I am working on a legacy app running on ColdFusion and I am using Lucee to try to run it
locally and understand it.
The app is using a Japanese encoding(windows-31j / shift_jis) for html and form post data.
windows31-j is an extension to ascii. The extended characters are 2 bytes long.
The first byte is always greater than 0x80, but the second byte can be in the range
of normal ascii.
To escape such characters, the browser (checked with edge and firefox) uses
the “%” escape notation for only those bytes that need escaping. This seems
to cause a problem with Lucee.
When both bytes are escaped, such as “%96%ee” the sequence is correctly decoded.
But when the second byte is not escaped, such as “%8eq”, which might have been
encoded as “%8e%71”, the sequence become converted to a bogus character.
I searched through the Lucee source, and I think URLDecoder.decode() is doing the conversion.
It seems that the function assumes that when % is used, then the remaining bytes that belong
to the extended character are all escaped with % as well.
I think this is a bug. Should I open an issue tracker entry?
thanks.
Hideo.
Don’t forget to tell us about your stack!

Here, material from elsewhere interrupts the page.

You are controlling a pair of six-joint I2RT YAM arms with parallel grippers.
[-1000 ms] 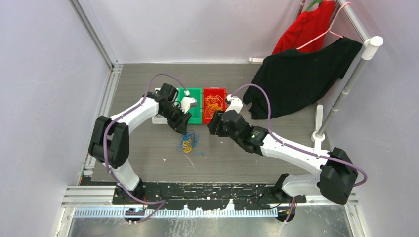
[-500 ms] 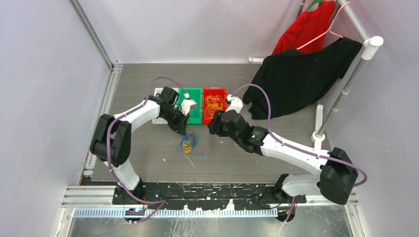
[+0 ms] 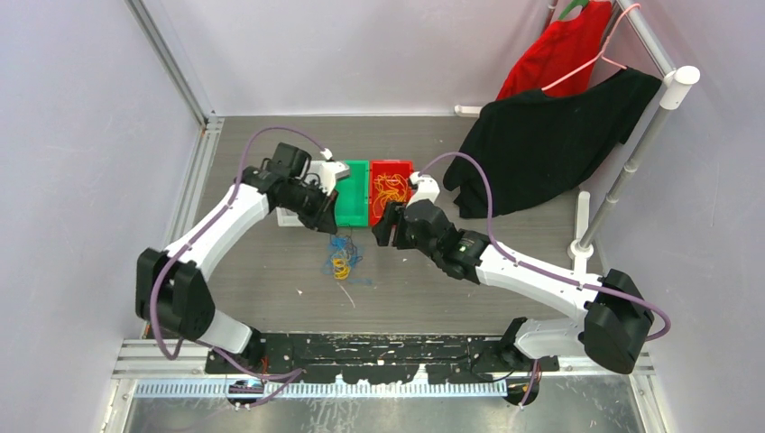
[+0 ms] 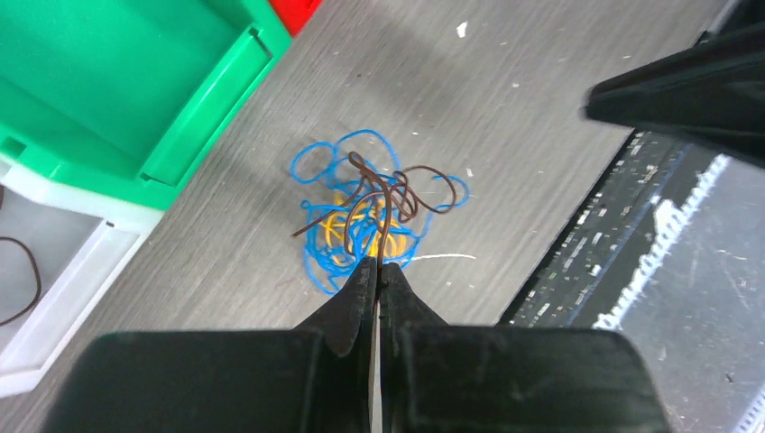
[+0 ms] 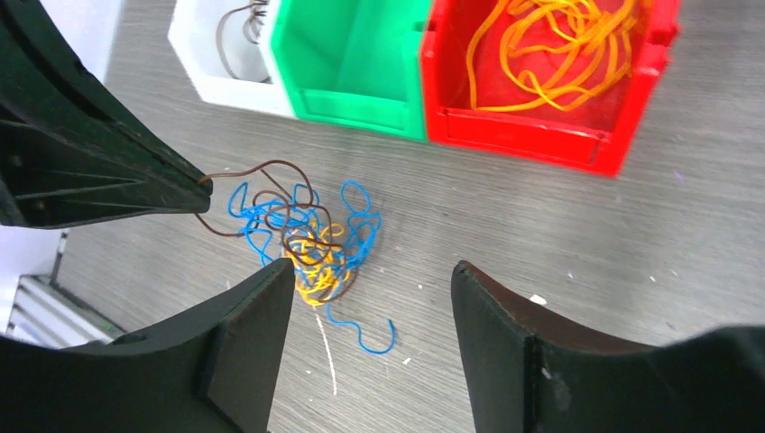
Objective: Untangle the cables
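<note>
Grip secured: left hand [image 4: 377, 269], parted a second ago low over the tangle, is now clenched on the brown cable [image 4: 388, 194]. Its arm has swung back toward the white bin [image 5: 216, 54]. The strand loops from its tips into the blue-and-orange knot [image 3: 341, 260], which lies on the tabletop [image 3: 271, 271] before the green bin [image 3: 354, 194]. Right hand [image 5: 372, 271] is spread above the knot, grasping nothing. Reading: extraction of the brown strand has begun, but it is not yet free.

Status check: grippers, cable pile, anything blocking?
Left gripper shut on brown cable. Right gripper open above the tangle. Blue, yellow, brown strands knotted together. Green bin beside, not blocking.
</note>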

Using docker image lucee/lucee:5.3.9.133-tomcat9.0-jdk11-openjdk
OS: the one that comes with the docker image Java Version: jdk11 Tomcat Version: 9.0 Lucee Version: 5.3.9.133
Sorry about the old version I am using. It takes a little effort to replace it.
However I looked at the source of the 6.0 branch and I think the code in that branch (still) has this problem.
Shown below is a standalone class that demonstrates the proper decoding.
(I couldn’t upload as an attachment since my account here is new.)
Note SJIS and Windows-31J are roughly equal.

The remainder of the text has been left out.